Assumption can be made here, that we always have exactly as many values comma separated in the input as many properties we have on the struct.And why this is good? I will explain in the next section. (this is not a necessity, but will reduce the number of edge cases)

Intermediate step

How can we make this method faster? One idea could be getting rid of copying a struct on the method return. Instead, I expect it to be passed as a ref parameter by the caller. This will improve execution time, because we save some copying (when the whole struct is returned, we copy all fields, compared here just having a reference as an input). At this point though, it is the caller's responsibility to create the struct.In this step, I also did a small refactor to iterate over the setters instead of the input (which I can do, because of the assumption made above).

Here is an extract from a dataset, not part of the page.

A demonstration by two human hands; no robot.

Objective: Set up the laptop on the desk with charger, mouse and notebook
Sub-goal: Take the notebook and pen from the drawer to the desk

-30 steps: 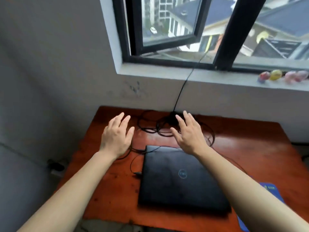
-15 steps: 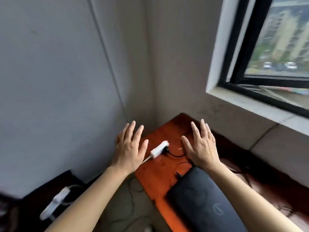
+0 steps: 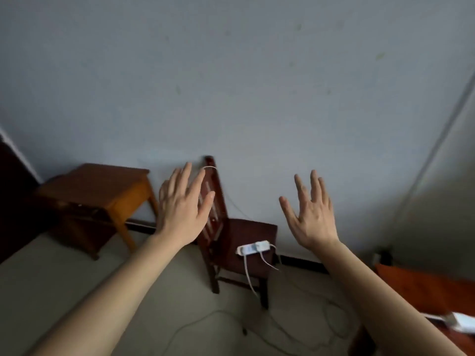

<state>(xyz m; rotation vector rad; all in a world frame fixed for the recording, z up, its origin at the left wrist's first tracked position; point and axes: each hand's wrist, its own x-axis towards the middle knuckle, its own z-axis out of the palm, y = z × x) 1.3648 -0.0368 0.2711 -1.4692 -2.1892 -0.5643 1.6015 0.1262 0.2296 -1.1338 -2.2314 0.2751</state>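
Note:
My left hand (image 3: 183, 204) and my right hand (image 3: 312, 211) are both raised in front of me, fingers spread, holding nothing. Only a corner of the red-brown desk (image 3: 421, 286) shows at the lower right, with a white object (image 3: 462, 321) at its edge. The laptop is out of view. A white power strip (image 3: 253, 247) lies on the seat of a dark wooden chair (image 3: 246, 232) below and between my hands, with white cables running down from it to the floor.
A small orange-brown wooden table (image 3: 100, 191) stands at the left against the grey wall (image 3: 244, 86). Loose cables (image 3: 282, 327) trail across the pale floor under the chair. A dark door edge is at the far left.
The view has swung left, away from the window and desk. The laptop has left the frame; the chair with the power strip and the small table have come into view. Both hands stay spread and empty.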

public void Parse<T>(ReadOnlySpan<char> input, PropertySetter[] setters, ref T result) where T : struct
{
  foreach(var setter in setters)
  {
    var commaIndex = input.IndexOf(',');
    setter.SetValue(ref result, int.Parse(input.Slice(0, commaIndex)));
    input = input.Slice(commaIndex + 1);
  }
}

Benchmarks

Changing from the while loop to the foreach loop, has some slight performance impact, though not significant. According to my measurement the improvement is around couple of percent (which would decrease with longer input messages). It is mostly caused by the different semantics of looping the setters instead of the input. Note, that we can utilize assumption made above, that is why this change is possible.

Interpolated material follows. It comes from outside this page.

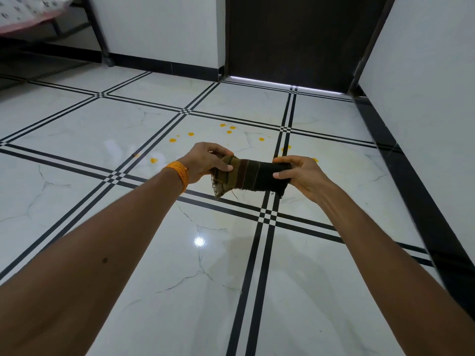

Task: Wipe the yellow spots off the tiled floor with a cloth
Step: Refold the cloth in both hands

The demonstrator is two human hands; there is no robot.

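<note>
The cloth, a striped brown and dark rag with a frayed end, is held in the air above the tiled floor, stretched between both hands. Its long axis runs side to side, roughly in line with the far edge of the floor where the dark door stands. The left hand, with an orange thread band on the wrist, pinches the frayed, lighter end. Its fingers are curled over the top and the thumb is pressed against the front. The right hand grips the dark end, fingers wrapped round it. Both arms reach forward, nearly straight, at about the same height.

The yellow spots lie on the floor beyond and below the cloth, toward the door edge. They are scattered in a loose band that runs wider than the cloth. A few sit off to the left of the left hand, a cluster lies straight ahead between the hands, and one shows just past the right hand, partly hidden by it. No spot touches the cloth.

Wiping appears not yet begun. The next move looks to call for lowering the cloth forward and down onto the tile. Both hands seem about equally near the spots, so either could take it.
</note>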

Comparing the ref foreach loop solution to the original one:

Method

Mean

Error

StdDev

Ratio

RatioSD

MethodGeneric

275.3 ns

5.483 ns

11.92 ns

1.00

0.00

MethodRefFor

260.4 ns

5.243 ns

12.15 ns

0.94

0.07

Let's see the new benchmark method itself:

[Benchmark]
public void MethodRefFor()
{
  var parsed = new Point();
  _parserRef.Parse(_input, _propertySetters, ref parsed);
  _sum += parsed.X + parsed.Y;
}

I use a new Point struct for every measurement. Depending on application semantics, there are several use-cases where we are in a single-threaded environment, or where threads have no common mutating state. With this in mind, we might ask, do we really need a new Point struct for every parsing?What if I could re-use the same Point struct over and over? At this point, I must refer back again to the assumption above: we have just as many numbers on the input as many properties to be set on the struct. This means, we can re-use the same object without needing to clean it up: there are no stale properties possible.

Can I change my parser implementation to incorporate the above ideas?

Intro Ref Returns

In the previous post, I hinted that the above implementation can be further improved from performance point of view. This is where ref returns come into the view.

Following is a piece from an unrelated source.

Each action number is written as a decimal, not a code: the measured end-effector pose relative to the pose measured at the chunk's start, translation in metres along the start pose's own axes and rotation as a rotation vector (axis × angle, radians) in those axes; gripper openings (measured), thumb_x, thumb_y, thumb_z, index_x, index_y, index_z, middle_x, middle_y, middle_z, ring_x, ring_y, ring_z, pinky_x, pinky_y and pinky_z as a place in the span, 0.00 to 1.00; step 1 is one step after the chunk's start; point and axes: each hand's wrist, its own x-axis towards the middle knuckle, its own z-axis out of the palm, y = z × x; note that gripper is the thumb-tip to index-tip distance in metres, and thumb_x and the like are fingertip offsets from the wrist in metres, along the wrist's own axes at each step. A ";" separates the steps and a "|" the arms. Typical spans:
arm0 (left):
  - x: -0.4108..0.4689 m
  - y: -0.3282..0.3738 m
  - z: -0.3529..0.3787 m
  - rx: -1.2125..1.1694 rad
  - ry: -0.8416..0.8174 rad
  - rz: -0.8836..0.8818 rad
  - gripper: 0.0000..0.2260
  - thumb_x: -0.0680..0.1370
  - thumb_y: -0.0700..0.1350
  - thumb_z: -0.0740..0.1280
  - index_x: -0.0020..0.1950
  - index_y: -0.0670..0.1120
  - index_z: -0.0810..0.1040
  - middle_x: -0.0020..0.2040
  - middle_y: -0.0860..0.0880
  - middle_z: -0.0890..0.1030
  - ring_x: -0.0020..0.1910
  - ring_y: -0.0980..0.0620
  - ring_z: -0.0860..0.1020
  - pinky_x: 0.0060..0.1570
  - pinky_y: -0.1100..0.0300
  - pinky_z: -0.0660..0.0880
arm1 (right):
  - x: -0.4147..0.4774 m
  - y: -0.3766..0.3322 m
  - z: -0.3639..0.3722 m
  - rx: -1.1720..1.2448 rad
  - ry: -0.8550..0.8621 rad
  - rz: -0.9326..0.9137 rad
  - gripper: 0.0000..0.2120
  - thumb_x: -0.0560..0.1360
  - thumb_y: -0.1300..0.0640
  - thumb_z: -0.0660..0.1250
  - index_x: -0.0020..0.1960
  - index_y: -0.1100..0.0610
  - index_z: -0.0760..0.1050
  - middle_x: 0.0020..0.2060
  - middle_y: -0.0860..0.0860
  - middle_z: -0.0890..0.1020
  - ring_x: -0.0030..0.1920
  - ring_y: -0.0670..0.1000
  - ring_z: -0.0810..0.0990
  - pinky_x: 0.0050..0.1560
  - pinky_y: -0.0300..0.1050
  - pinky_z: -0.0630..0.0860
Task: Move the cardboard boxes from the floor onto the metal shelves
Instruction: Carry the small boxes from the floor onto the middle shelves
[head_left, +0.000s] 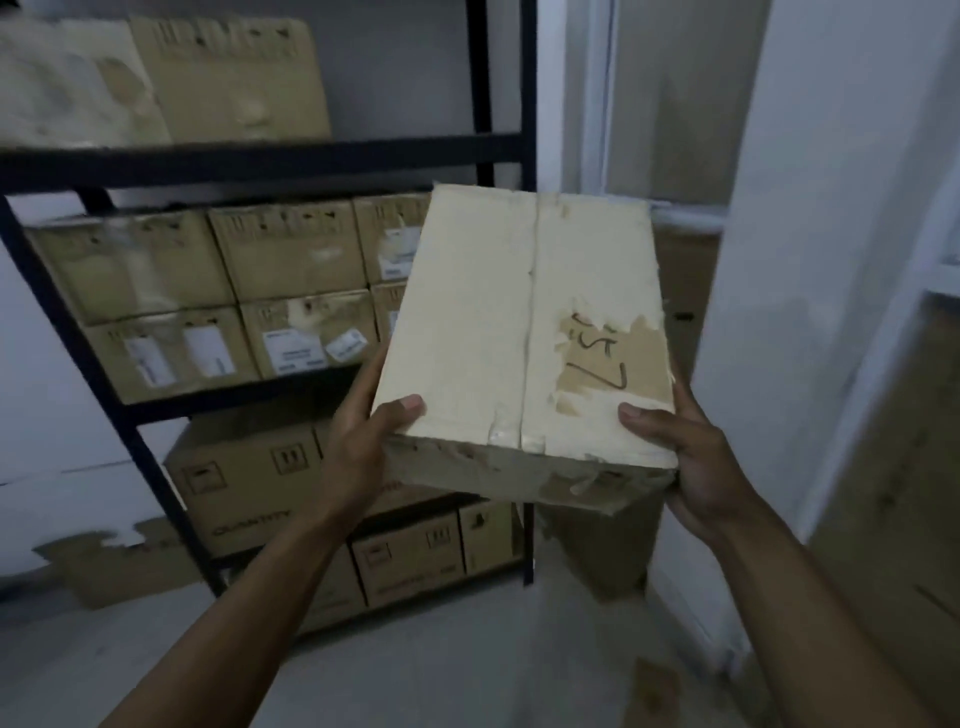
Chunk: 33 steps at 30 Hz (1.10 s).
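Observation:
I hold a pale, tape-covered cardboard box (519, 332) in the air in front of the black metal shelves (260, 161). A torn patch on its top shows brown card with black handwriting. My left hand (363, 447) grips its near left corner, thumb on top and fingers underneath. My right hand (691, 462) grips the near right corner the same way. The box tilts away from me, its far end covering the right part of the middle shelf.
The shelves carry several brown boxes: two on the top level (156, 83), stacked rows in the middle (208, 301), larger ones below (249, 478). A brown box (592, 556) stands on the floor right of the rack. White wall and door frame (805, 260) at right.

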 end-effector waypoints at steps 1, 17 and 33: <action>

Ref returns can be used to return a reference, saving the need for a copy of a larger value type.

Some interesting aspects of ret returns:

  • the variable's lifetime extends the lifetime of the method, so the variable's scope must be larger then the method

  • the method returns an alias to a variable

  • design intent was that the calling method can modify the variable

So this is good, how can we use it?

I cannot create a new Point struct in the method, and return as a ref, because of the lifetime issues. However, I could ref return something that is a private field to the Parser class. As I still prefer to remain generic, I need to change the Parser type to be generic:

public class Parser<T> where T : struct
{
  private T _data;

  public ref readonly T Parse(ReadOnlySpan<char> input, PropertySetter[] setters)
  {
    ref T data = ref _data;
    foreach (var setter in setters)
    {
      var commaIndex = input.IndexOf(',');
      setter.SetValue(ref data, int.Parse(input.Slice(0, commaIndex)));
      input = input.Slice(commaIndex + 1);
    }
    return ref data;

  }
}

I have a private struct T _data field in Parser class, note it is not readonly on purpose. I also changed the Parser class to be generic. The implementation of Parse method has also changed. It does no longer expects a ref T as input parameter, but parsed data is set in the local field instead.The return type of the class is ref T, which is returning the _data local field. This enforces a single-thread environment, but responsibility of creating the struct is kept within the Parser. This class now is not thread-safe, but this should be ok:

  • no two threads should parse the same input into the same _data

  • neither should other threads read the struct while it is being parsed (if they need to, they can create a copy of the struct as the ref-less semantics would do).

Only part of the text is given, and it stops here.